Onions may have impressive benefits to people, but for dogs, onions are just as toxic as garlic. They have compounds called disulfides, which can damage dogs’ and cats’ red blood cells and cause them to develop hemolytic anemia. Keep your pets away from onions or any food with onions to avoid poisoning.
It shouldn’t be surprising that cocoa, which is the main ingredient used to make chocolates, is toxic to dogs, so much so that large enough amounts can kill them. Cocoa and chocolate contain theobromine. While humans can quickly metabolize this stuff, dogs can’t, and it can accumulate in their system until it reaches toxic levels and leads to their death.
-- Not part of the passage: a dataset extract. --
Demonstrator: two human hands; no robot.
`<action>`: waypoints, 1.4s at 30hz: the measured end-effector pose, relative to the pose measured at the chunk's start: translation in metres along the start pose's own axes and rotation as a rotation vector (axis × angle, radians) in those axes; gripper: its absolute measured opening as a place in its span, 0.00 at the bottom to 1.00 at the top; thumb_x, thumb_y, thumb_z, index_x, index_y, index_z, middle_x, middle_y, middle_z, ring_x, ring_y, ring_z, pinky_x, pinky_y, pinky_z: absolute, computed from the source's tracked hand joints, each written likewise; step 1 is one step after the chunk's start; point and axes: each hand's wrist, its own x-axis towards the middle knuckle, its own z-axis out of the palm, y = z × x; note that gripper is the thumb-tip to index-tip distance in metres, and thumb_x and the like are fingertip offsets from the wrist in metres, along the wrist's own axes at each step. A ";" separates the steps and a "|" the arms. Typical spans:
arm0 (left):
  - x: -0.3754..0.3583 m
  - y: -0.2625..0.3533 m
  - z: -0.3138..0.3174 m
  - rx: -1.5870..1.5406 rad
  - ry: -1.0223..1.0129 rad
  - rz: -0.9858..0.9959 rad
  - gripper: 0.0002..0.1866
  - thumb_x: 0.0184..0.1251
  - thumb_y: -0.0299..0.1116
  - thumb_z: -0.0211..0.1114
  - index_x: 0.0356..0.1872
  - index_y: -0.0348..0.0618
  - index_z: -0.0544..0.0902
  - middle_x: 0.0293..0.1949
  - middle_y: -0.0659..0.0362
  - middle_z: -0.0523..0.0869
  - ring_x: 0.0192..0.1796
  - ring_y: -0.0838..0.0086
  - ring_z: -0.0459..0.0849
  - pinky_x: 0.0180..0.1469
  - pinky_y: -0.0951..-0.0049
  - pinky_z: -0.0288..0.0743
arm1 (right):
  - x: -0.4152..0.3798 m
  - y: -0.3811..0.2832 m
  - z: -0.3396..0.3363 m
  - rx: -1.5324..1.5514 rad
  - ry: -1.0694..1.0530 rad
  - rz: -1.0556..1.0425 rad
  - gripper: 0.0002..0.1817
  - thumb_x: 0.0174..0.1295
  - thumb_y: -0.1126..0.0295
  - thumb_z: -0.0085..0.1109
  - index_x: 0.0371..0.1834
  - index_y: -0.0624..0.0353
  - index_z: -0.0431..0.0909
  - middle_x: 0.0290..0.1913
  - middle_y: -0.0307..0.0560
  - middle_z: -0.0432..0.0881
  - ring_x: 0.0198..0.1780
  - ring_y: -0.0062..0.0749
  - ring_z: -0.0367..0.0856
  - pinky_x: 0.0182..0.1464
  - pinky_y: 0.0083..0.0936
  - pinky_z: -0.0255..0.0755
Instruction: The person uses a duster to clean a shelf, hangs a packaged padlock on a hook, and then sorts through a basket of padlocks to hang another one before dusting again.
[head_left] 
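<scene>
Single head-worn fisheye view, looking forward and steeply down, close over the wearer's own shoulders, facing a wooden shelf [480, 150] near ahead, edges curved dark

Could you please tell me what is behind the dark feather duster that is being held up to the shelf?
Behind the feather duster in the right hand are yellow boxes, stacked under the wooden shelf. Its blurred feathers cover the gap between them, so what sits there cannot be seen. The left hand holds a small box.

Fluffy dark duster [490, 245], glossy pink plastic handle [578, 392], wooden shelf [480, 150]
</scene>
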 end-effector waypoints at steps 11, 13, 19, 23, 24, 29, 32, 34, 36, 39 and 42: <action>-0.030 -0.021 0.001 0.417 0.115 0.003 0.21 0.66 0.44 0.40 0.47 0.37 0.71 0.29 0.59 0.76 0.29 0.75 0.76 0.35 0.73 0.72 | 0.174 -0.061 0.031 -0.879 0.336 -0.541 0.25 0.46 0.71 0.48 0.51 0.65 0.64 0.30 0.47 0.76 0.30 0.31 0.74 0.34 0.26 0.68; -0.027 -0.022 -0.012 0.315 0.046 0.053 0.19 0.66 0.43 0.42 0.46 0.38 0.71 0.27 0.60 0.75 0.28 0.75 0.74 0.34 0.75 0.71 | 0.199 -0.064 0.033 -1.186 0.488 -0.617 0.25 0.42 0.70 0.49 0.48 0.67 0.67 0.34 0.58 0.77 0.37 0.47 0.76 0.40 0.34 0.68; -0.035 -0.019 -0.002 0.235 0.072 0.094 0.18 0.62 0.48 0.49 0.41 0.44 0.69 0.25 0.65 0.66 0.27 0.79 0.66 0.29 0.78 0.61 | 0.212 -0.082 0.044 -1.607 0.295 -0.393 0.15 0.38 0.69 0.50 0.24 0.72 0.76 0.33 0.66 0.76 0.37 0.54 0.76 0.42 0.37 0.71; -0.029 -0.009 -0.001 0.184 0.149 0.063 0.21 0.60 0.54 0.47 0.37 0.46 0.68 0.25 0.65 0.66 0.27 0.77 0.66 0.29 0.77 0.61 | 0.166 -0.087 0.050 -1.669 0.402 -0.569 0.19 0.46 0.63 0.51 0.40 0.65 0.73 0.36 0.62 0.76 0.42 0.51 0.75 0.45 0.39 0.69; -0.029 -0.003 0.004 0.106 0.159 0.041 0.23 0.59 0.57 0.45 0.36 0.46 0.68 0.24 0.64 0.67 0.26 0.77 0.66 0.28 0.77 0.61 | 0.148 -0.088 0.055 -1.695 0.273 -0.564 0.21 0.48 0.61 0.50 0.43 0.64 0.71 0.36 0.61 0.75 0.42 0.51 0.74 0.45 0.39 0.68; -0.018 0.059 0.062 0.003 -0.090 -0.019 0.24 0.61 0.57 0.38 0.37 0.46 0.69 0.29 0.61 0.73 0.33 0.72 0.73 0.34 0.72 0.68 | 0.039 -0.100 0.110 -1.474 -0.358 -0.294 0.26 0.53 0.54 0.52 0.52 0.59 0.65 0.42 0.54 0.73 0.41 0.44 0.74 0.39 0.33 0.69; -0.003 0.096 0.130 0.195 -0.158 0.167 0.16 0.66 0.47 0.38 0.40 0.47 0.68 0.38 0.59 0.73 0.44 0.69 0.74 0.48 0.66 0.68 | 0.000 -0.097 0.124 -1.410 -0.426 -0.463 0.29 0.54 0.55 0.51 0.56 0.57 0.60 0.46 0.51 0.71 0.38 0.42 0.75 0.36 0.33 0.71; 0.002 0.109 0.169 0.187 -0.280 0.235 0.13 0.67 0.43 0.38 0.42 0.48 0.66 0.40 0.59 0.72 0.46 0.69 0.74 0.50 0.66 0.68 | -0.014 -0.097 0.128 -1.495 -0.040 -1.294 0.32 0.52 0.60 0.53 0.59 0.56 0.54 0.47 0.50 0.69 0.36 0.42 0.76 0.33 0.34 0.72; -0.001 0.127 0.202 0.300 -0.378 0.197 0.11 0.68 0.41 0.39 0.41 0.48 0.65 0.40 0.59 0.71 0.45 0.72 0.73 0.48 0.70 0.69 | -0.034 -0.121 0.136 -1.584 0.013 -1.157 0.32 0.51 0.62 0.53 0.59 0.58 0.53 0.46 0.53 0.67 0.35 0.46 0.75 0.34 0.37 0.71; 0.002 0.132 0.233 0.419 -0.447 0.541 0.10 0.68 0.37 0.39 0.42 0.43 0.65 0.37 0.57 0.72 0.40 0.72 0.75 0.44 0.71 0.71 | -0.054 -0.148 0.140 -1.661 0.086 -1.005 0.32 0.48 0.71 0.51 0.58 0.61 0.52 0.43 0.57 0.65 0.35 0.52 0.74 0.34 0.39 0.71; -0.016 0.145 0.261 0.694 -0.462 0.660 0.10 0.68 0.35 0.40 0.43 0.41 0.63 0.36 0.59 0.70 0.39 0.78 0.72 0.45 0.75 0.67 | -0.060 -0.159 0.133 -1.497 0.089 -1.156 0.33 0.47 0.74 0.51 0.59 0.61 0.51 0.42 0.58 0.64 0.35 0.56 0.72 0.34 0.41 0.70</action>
The black pepper that adds a flavorsome spicy, aromatic twist to many dishes can put your dog’s health at risk. Large doses of black pepper can lead to hemorrhoids and respiratory problems in dogs. If your dog consumes too much of it, they may also feel a painful, burning sensation and irritation in their stomach.
Keep nutmeg far away from your dog’s mouth as it can cause severe abdominal pain when ingested. If your dog eats nutmeg, they may also throw up and become hyperactive. Large amounts of nutmeg can overwork a dog’s central nervous system, cause drowsiness, and lead to death.
The Bottom Line
Dogs are always using their nose to get a feel of things, but many times, they also use their mouths, which isn’t always a good thing when they’re eating or trying to eat something that they shouldn’t.
As their caretaker/guardian/parent, it falls on you to make sure that your pooch doesn’t get their snouts and mouths on something that will get them in trouble. Hence, you should know which food is safe and unsafe for your beloved pet to eat.